Supplied data ->
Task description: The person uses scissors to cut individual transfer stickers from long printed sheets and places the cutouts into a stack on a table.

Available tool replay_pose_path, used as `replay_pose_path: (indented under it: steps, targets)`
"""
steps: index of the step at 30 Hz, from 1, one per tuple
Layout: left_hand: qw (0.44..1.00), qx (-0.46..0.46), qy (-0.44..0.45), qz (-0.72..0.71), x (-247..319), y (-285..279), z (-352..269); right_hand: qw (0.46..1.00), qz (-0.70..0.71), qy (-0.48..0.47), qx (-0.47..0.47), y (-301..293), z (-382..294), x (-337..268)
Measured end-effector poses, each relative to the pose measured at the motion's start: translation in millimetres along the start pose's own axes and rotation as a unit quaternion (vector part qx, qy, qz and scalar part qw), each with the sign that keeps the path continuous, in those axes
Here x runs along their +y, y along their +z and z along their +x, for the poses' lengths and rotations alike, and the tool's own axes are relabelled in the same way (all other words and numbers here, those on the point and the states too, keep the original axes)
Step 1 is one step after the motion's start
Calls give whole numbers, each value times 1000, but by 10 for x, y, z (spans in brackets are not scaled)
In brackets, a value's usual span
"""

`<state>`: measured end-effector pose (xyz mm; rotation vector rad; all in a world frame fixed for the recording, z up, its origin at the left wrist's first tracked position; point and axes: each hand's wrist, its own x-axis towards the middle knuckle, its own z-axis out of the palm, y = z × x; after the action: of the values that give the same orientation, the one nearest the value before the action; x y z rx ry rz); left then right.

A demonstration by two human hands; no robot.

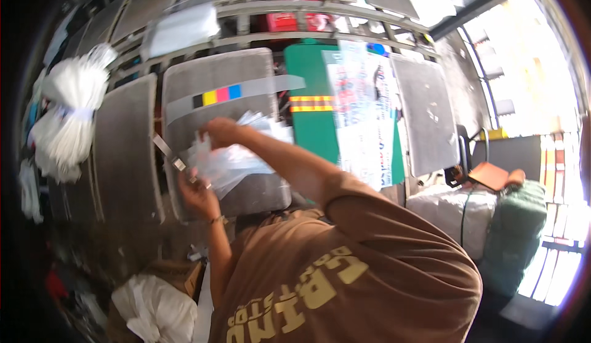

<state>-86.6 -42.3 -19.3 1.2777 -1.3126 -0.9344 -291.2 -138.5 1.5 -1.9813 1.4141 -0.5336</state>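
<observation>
My left hand [201, 197], with a bracelet at the wrist, is at the left front of a grey board [217, 70]. A narrow strip with dark and white marks [171, 154] crosses its fingers and appears held there. Just beyond, my right hand [224, 130] is bent downward, its fingertips pinching a translucent plastic piece [202, 147]. Under and between both hands, a loose fanned pile of clear plastic sheets [240, 170] covers part of the board. Blur hides the exact finger grip. Behind the hands lies a translucent band with black, yellow, pink and blue squares [221, 95].
To the right, long printed plastic sheets [360, 135] lie over a green board [309, 135]. More grey boards [425, 112] line the metal rails [277, 8]. A tied white plastic bundle [69, 112] sits at left. Wrapped bales [512, 232] and a white bag [157, 306] stand nearby.
</observation>
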Motion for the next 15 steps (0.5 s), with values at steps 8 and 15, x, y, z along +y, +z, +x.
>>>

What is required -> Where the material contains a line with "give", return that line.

Exercise result ->
Calls give whole numbers, each value times 1000, but by 10 for x, y, z (spans in brackets are not scaled)
`<state>`: measured end-effector pose (xyz mm; rotation vector rad; all in a world frame fixed for the recording, z up, its origin at the left wrist's first tracked position; point and axes: each hand's wrist, its own x-axis towards the middle knuckle, its own z-axis out of the palm, y = z × x; after the action: of the values that give the same orientation, the one nearest the value before the action; x y z rx ry rz); left then right.

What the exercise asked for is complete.